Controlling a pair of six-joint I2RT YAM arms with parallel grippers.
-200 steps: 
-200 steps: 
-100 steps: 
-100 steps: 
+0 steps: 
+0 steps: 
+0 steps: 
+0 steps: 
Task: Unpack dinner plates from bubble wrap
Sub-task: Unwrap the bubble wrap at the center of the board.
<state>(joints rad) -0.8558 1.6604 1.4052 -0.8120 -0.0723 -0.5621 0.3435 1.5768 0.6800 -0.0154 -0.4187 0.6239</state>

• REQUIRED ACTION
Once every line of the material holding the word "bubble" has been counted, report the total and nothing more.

• RESPONSE FOR THIS EXERCISE
2